* [Work to complete] The whole listing below needs to be duplicated exactly, pictures aside.

═══

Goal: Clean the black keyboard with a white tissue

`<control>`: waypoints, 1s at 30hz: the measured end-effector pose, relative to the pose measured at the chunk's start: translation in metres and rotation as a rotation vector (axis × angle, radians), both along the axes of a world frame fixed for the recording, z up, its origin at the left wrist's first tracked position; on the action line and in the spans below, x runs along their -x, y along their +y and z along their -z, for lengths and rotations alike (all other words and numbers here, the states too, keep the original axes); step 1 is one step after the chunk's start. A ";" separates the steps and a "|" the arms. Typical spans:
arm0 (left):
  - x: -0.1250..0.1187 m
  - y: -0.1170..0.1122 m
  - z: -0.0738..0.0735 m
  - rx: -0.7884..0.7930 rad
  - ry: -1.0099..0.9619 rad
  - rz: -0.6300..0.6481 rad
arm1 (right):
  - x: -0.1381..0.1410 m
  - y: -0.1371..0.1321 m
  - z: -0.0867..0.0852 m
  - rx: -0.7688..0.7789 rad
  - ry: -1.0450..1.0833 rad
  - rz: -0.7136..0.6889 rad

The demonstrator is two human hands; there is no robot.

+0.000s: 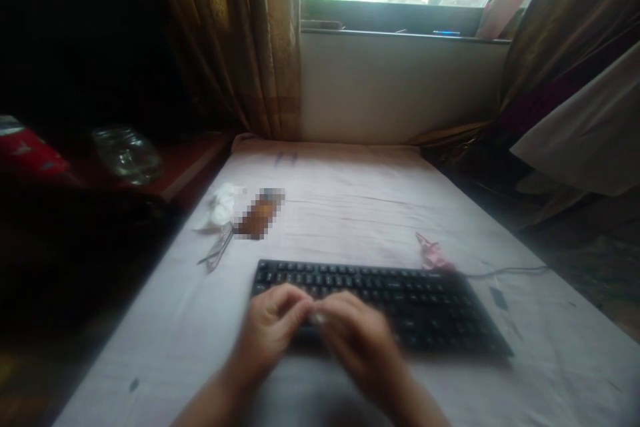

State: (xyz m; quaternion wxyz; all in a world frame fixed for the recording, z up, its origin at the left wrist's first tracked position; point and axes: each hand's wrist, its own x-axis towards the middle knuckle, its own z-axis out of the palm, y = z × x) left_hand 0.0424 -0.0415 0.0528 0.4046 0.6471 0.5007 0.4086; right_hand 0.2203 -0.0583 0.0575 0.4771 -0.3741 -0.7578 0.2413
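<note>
Over the front left part of a black keyboard (430, 310), my two hands meet at the fingertips. My left hand (273, 323) is closed in a pinch, thumb against the curled fingers. My right hand (363, 333) is closed too, its fingers bent toward the left fingertips. A tiny pale spot shows where they meet, too blurred to name. The keyboard lies at a slight angle on a pale cloth (350, 227), and the hands hide some of its left keys.
Left of the keyboard lie scissors or tweezers (220, 248), a crumpled white wad (225, 203) and a pixelated brown item (259, 215). A pink crumpled cloth (434, 255) touches the keyboard's back edge, near its cable (510, 271). A clear jar (129, 155) stands far left.
</note>
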 end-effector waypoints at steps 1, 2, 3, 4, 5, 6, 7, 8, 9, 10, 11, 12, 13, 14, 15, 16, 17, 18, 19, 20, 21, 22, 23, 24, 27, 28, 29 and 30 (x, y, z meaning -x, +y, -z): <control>0.003 0.001 -0.001 0.018 0.003 0.020 | 0.000 0.001 -0.002 -0.001 -0.034 -0.005; 0.006 0.003 -0.001 0.026 0.012 0.032 | 0.000 0.003 -0.003 -0.001 -0.074 -0.005; 0.011 0.005 -0.001 0.026 0.026 0.025 | -0.001 0.007 -0.004 -0.002 -0.115 -0.001; 0.018 0.009 -0.001 0.018 0.045 -0.006 | -0.003 0.011 -0.005 -0.003 -0.153 0.006; 0.027 0.013 0.000 0.001 0.071 -0.065 | -0.004 0.017 -0.006 -0.002 -0.188 0.017; 0.036 0.017 0.002 -0.010 0.101 -0.144 | -0.006 0.025 -0.007 0.001 -0.220 0.029; 0.046 0.023 0.005 -0.014 0.142 -0.225 | -0.006 0.033 -0.008 0.011 -0.252 0.042; 0.056 0.028 0.009 -0.020 0.186 -0.301 | -0.005 0.043 -0.009 0.023 -0.292 0.048; 0.066 0.033 0.014 -0.021 0.232 -0.354 | -0.002 0.054 -0.010 0.036 -0.336 0.045; 0.074 0.038 0.019 -0.035 0.277 -0.381 | 0.003 0.065 -0.010 0.051 -0.387 0.041; 0.080 0.042 0.024 -0.042 0.307 -0.348 | 0.010 0.075 -0.010 0.061 -0.441 0.037; 0.084 0.045 0.028 -0.054 0.329 -0.309 | 0.019 0.085 -0.011 0.076 -0.508 0.030; 0.086 0.047 0.032 -0.058 0.338 -0.280 | 0.028 0.093 -0.011 0.090 -0.575 0.018; 0.087 0.048 0.035 -0.058 0.342 -0.245 | 0.038 0.101 -0.011 0.102 -0.643 0.003; 0.087 0.048 0.038 -0.058 0.344 -0.216 | 0.048 0.107 -0.011 0.107 -0.701 -0.018; 0.086 0.047 0.039 -0.057 0.344 -0.190 | 0.056 0.111 -0.011 0.105 -0.748 -0.042; 0.086 0.046 0.040 -0.057 0.347 -0.162 | 0.063 0.115 -0.010 0.097 -0.790 -0.068; 0.085 0.045 0.041 -0.060 0.351 -0.136 | 0.068 0.117 -0.010 0.085 -0.825 -0.093; 0.086 0.044 0.041 -0.064 0.357 -0.113 | 0.072 0.119 -0.010 0.070 -0.856 -0.116; 0.086 0.044 0.042 -0.069 0.365 -0.093 | 0.074 0.120 -0.011 0.057 -0.884 -0.137; 0.088 0.043 0.043 -0.073 0.373 -0.077 | 0.074 0.120 -0.012 0.048 -0.907 -0.157; 0.089 0.043 0.044 -0.075 0.381 -0.067 | 0.073 0.120 -0.013 0.044 -0.922 -0.174; 0.090 0.044 0.045 -0.075 0.387 -0.063 | 0.071 0.120 -0.014 0.046 -0.930 -0.190; 0.092 0.044 0.047 -0.075 0.390 -0.061 | 0.068 0.120 -0.016 0.052 -0.934 -0.206; 0.093 0.045 0.050 -0.076 0.388 -0.065 | 0.057 0.122 -0.022 0.082 -0.941 -0.242; 0.093 0.045 0.051 -0.078 0.385 -0.067 | 0.054 0.123 -0.024 0.092 -0.946 -0.251; 0.093 0.045 0.051 -0.079 0.381 -0.070 | 0.051 0.123 -0.025 0.099 -0.951 -0.258; 0.092 0.045 0.051 -0.082 0.377 -0.073 | 0.049 0.124 -0.026 0.104 -0.956 -0.262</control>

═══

* [Your solution]
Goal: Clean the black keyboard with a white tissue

`<control>`: waypoints, 1s at 30hz: the measured end-effector pose, relative to the pose measured at the chunk's start: translation in metres and rotation as a rotation vector (axis × angle, radians), both along the axes of a world frame fixed for the recording, z up, its origin at the left wrist's first tracked position; on the action line and in the spans below, x runs along their -x, y along their +y and z along their -z, for lengths and rotations alike (all other words and numbers here, the states too, keep the original axes); step 1 is one step after the chunk's start. A ";" separates the steps and a "|" the arms. Typical spans:
arm0 (left):
  - x: -0.1250..0.1187 m
  - y: -0.1170..0.1122 m
  - z: -0.0738..0.0735 m
  - rx: -0.7884..0.7930 rad
  - ry: -1.0099..0.9619 rad
  - rz: -0.6300..0.6481 rad
arm1 (right):
  - x: -0.1381..0.1410 m
  - y: -0.1371..0.1321 m
  - z: -0.0867..0.0852 m
  - rx: -0.7688..0.7789 rad
  - ry: -1.0450..1.0833 rad
  - rz: -0.7136..0.6889 rad

The demonstrator is two human hands; there is no robot.

+0.000s: 

State: (xyz m; quaternion wxyz; all in a world frame fixed for the recording, z up, its origin at the left wrist's first tracked position; point and axes: each hand's wrist, its own x-axis towards the middle knuckle, its own z-axis out of the palm, y = z × x) left_hand 0.0424 -0.0415 0.0528 0.4046 0.6471 0.5007 0.4086; right_hand 0.2203 -0.0583 0.0575 0.4771 -0.3741 -0.7578 0.2413
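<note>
Over the front left part of a black keyboard (430, 310), my two hands meet at the fingertips. My left hand (273, 323) is closed in a pinch, thumb against the curled fingers. My right hand (363, 333) is closed too, its fingers bent toward the left fingertips. A tiny pale spot shows where they meet, too blurred to name. The keyboard lies at a slight angle on a pale cloth (350, 227), and the hands hide some of its left keys.
Left of the keyboard lie scissors or tweezers (220, 248), a crumpled white wad (225, 203) and a pixelated brown item (259, 215). A pink crumpled cloth (434, 255) touches the keyboard's back edge, near its cable (510, 271). A clear jar (129, 155) stands far left.
</note>
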 end-effector waypoints at steps 1, 2, 3, 4, 5, 6, 7, 8, 9, 10, 11, 12, 13, 14, 15, 16, 17, 18, 19, 20, 21, 22, 23, 24, 27, 28, 29 and 30 (x, y, z meaning -x, +y, -z): <control>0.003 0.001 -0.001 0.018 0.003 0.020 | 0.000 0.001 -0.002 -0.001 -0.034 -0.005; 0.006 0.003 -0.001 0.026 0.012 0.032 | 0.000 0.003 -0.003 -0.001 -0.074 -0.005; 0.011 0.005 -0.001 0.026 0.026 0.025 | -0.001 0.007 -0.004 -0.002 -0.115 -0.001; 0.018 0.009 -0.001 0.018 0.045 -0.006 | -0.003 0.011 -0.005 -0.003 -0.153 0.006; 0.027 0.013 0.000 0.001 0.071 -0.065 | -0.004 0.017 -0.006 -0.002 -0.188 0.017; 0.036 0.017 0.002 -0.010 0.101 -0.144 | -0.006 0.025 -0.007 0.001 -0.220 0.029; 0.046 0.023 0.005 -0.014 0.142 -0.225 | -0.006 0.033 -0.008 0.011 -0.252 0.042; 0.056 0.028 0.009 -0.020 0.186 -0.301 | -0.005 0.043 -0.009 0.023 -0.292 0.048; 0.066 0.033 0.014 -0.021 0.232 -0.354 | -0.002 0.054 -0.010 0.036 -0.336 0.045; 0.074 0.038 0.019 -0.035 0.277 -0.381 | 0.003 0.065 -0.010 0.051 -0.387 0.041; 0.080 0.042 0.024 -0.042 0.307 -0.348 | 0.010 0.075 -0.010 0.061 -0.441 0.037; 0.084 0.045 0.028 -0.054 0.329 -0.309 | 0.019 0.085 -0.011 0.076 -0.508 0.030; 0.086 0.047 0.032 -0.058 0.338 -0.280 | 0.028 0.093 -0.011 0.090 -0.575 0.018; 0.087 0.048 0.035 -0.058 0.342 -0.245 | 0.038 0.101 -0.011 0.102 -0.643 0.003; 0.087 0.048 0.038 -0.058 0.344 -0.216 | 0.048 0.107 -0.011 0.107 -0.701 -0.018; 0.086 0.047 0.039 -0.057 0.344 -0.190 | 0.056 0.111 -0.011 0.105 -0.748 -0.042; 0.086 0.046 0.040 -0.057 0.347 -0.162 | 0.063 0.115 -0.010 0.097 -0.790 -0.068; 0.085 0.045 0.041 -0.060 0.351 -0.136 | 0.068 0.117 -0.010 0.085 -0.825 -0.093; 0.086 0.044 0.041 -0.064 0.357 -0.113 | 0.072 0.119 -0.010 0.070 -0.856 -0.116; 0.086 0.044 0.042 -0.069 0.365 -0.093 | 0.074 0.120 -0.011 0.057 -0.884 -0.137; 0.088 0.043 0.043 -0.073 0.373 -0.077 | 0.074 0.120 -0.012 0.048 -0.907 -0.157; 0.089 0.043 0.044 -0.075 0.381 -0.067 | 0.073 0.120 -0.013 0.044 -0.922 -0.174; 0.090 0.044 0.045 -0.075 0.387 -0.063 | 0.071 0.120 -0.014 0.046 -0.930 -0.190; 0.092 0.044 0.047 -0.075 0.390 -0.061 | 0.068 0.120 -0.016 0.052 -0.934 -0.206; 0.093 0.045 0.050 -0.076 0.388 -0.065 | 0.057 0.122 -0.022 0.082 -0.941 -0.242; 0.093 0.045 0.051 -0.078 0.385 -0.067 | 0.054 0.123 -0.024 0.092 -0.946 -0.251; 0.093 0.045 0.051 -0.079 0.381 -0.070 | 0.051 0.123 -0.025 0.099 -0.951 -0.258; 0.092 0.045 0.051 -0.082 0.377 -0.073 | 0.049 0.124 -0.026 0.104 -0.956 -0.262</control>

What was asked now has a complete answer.